Your copy should hold the lines below from the first through the one that contains "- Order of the", each retyped exactly, and no pictures.

INFORMATION SUPPLIED:
• • • • •

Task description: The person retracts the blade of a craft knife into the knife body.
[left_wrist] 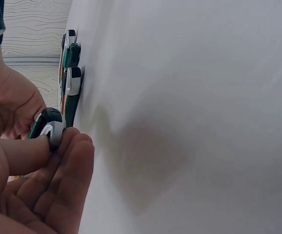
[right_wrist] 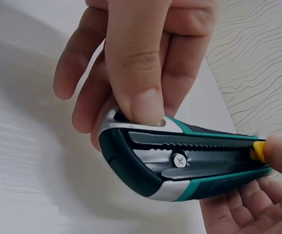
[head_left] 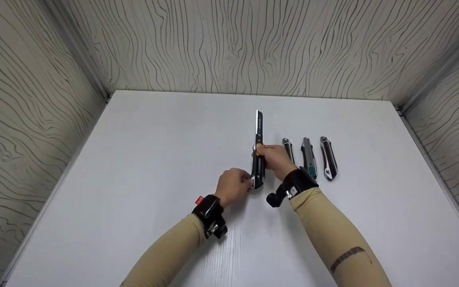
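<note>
A snap-off utility knife [head_left: 258,169] with a dark and green body is held above the white table, its blade [head_left: 259,121] extended and pointing to the far side. My right hand [head_left: 278,160] grips the body, the thumb on the yellow slider [right_wrist: 259,151]. At the butt end, my left hand [head_left: 233,186] pinches the silver part between thumb and fingers; the left wrist view shows the same pinch on the knife's end [left_wrist: 55,131]. The right wrist view shows the slotted channel, its toothed edge and a screw [right_wrist: 179,160].
Right of the hands, three more utility knives lie side by side on the table [head_left: 153,151]: one partly behind the right hand [head_left: 287,146], a grey and green one [head_left: 308,156] and a silver and black one [head_left: 328,159]. Wood-patterned walls [head_left: 229,48] border the table.
</note>
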Demonstrator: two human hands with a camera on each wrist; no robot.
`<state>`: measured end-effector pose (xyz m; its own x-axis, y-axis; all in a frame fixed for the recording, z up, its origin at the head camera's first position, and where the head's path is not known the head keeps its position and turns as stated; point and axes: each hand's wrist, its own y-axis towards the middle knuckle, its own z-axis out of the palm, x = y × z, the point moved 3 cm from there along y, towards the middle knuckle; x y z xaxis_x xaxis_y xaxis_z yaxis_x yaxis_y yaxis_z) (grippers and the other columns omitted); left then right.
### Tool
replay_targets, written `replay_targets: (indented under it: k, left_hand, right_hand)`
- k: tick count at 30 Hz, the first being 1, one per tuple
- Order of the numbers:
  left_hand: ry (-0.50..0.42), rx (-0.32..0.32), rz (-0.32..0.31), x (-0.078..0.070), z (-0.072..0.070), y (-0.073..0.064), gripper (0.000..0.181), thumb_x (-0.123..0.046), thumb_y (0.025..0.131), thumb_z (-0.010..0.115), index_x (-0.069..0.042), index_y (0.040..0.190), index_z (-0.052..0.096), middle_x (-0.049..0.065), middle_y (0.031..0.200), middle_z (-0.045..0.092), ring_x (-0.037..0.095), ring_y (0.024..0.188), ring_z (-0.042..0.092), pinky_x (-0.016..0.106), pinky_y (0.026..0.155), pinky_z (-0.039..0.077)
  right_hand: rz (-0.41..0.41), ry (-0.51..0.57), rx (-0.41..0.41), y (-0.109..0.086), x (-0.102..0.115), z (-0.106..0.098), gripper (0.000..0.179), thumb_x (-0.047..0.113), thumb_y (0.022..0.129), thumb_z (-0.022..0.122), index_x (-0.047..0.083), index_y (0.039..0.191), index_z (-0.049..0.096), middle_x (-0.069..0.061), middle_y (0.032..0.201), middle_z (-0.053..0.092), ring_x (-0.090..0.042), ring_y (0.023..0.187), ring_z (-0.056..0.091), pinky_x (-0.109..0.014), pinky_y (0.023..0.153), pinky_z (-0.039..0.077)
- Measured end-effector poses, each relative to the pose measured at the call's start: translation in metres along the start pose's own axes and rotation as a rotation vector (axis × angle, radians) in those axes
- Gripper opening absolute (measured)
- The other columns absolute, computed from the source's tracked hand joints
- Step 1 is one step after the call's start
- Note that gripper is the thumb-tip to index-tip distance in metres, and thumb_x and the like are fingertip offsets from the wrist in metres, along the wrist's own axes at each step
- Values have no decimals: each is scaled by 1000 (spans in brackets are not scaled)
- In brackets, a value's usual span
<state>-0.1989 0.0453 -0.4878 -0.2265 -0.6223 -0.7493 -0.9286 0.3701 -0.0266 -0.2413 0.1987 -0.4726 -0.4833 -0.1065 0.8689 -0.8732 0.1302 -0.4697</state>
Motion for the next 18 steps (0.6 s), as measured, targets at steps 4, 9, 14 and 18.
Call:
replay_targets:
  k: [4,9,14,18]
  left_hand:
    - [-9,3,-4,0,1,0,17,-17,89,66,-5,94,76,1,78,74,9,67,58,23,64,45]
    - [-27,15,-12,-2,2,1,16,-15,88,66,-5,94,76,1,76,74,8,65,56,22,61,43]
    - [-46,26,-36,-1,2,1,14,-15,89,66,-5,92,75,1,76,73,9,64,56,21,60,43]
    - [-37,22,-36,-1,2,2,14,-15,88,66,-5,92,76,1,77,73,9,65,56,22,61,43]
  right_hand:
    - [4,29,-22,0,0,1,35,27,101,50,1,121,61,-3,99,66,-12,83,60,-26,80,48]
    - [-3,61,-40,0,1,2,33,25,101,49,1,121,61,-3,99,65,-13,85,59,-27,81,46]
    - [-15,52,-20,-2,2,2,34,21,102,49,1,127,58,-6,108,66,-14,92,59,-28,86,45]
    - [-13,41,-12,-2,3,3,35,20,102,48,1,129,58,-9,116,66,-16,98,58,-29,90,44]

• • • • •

OUTPUT FOR THIS TASK:
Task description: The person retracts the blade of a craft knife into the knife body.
[left_wrist] 
[right_wrist] 
[head_left] 
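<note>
A snap-off utility knife [head_left: 258,169] with a dark and green body is held above the white table, its blade [head_left: 259,121] extended and pointing to the far side. My right hand [head_left: 278,160] grips the body, the thumb on the yellow slider [right_wrist: 259,151]. At the butt end, my left hand [head_left: 233,186] pinches the silver part between thumb and fingers; the left wrist view shows the same pinch on the knife's end [left_wrist: 55,131]. The right wrist view shows the slotted channel, its toothed edge and a screw [right_wrist: 179,160].
Right of the hands, three more utility knives lie side by side on the table [head_left: 153,151]: one partly behind the right hand [head_left: 287,146], a grey and green one [head_left: 308,156] and a silver and black one [head_left: 328,159]. Wood-patterned walls [head_left: 229,48] border the table.
</note>
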Demonstrator: two human hands with a camera on each wrist; no robot.
`<state>`: measured end-effector pose (xyz m; its own x-axis, y-axis; all in a frame fixed for the recording, z up, its origin at the head camera's first position, and where the head's path is not known the head keeps its position and turns as stated; point and axes: each hand's wrist, its own y-axis towards the middle knuckle, its own z-axis out of the palm, x = y × z, the point moved 3 cm from there along y, towards the middle knuckle; x y z xaxis_x xaxis_y xaxis_z yaxis_x yaxis_y yaxis_z) (grippers and the other columns omitted); left then right.
### Tool
replay_targets, written `replay_targets: (indented under it: k, left_hand, right_hand)`
- k: tick count at 30 Hz, the first being 1, one per tuple
- Order of the numbers:

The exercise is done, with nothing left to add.